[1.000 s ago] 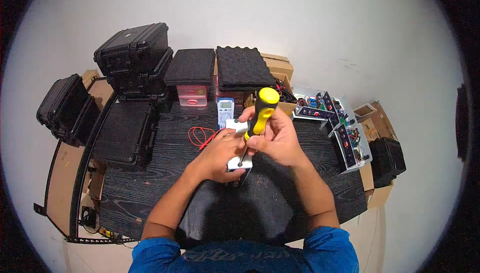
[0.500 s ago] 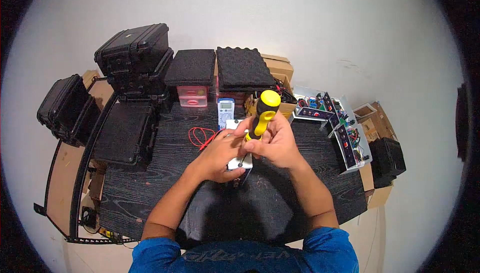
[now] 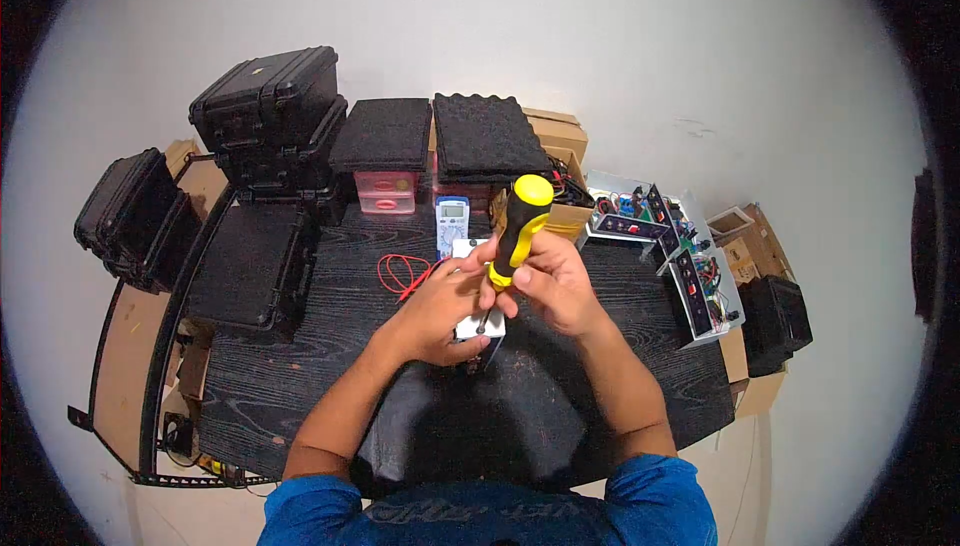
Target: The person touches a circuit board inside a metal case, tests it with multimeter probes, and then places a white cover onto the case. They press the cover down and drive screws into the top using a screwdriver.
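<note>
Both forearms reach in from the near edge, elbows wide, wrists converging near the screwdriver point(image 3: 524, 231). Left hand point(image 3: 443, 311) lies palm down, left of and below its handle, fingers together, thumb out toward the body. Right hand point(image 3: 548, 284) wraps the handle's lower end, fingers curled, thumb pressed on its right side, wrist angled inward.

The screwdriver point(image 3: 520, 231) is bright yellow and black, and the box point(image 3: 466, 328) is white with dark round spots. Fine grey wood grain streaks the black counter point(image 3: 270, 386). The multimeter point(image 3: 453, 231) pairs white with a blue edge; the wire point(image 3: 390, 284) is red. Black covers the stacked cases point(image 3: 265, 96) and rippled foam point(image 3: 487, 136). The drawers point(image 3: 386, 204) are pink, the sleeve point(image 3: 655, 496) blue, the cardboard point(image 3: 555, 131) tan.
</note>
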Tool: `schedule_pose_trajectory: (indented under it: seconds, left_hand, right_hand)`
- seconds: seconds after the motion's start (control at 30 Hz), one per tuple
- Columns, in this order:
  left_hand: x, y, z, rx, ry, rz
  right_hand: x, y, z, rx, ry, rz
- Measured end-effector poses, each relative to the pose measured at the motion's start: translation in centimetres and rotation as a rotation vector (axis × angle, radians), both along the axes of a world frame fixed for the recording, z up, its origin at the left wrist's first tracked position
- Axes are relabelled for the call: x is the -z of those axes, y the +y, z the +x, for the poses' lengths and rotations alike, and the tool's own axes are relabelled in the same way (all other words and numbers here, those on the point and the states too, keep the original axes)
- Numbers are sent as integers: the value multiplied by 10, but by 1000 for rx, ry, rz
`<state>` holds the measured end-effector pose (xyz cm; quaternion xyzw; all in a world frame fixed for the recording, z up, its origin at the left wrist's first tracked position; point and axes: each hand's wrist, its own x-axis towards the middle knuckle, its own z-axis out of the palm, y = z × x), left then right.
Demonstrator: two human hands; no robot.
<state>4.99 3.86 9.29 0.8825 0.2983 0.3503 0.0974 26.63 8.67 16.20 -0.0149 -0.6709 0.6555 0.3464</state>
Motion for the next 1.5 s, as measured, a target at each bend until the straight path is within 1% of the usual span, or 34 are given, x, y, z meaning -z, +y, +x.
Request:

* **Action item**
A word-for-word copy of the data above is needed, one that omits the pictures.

* **Reply to the task**
[1.000 s ago] 
[0.500 s ago] 
[now] 
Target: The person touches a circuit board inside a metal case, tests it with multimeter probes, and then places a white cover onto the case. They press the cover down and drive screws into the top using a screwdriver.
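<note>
Both forearms reach in from the near edge, elbows wide, wrists converging near the screwdriver point(image 3: 524, 231). Left hand point(image 3: 443, 311) lies palm down, left of and below its handle, fingers together, thumb out toward the body. Right hand point(image 3: 548, 284) wraps the handle's lower end, fingers curled, thumb pressed on its right side, wrist angled inward.

The screwdriver point(image 3: 520, 231) is bright yellow and black, and the box point(image 3: 466, 328) is white with dark round spots. Fine grey wood grain streaks the black counter point(image 3: 270, 386). The multimeter point(image 3: 453, 231) pairs white with a blue edge; the wire point(image 3: 390, 284) is red. Black covers the stacked cases point(image 3: 265, 96) and rippled foam point(image 3: 487, 136). The drawers point(image 3: 386, 204) are pink, the sleeve point(image 3: 655, 496) blue, the cardboard point(image 3: 555, 131) tan.
</note>
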Tool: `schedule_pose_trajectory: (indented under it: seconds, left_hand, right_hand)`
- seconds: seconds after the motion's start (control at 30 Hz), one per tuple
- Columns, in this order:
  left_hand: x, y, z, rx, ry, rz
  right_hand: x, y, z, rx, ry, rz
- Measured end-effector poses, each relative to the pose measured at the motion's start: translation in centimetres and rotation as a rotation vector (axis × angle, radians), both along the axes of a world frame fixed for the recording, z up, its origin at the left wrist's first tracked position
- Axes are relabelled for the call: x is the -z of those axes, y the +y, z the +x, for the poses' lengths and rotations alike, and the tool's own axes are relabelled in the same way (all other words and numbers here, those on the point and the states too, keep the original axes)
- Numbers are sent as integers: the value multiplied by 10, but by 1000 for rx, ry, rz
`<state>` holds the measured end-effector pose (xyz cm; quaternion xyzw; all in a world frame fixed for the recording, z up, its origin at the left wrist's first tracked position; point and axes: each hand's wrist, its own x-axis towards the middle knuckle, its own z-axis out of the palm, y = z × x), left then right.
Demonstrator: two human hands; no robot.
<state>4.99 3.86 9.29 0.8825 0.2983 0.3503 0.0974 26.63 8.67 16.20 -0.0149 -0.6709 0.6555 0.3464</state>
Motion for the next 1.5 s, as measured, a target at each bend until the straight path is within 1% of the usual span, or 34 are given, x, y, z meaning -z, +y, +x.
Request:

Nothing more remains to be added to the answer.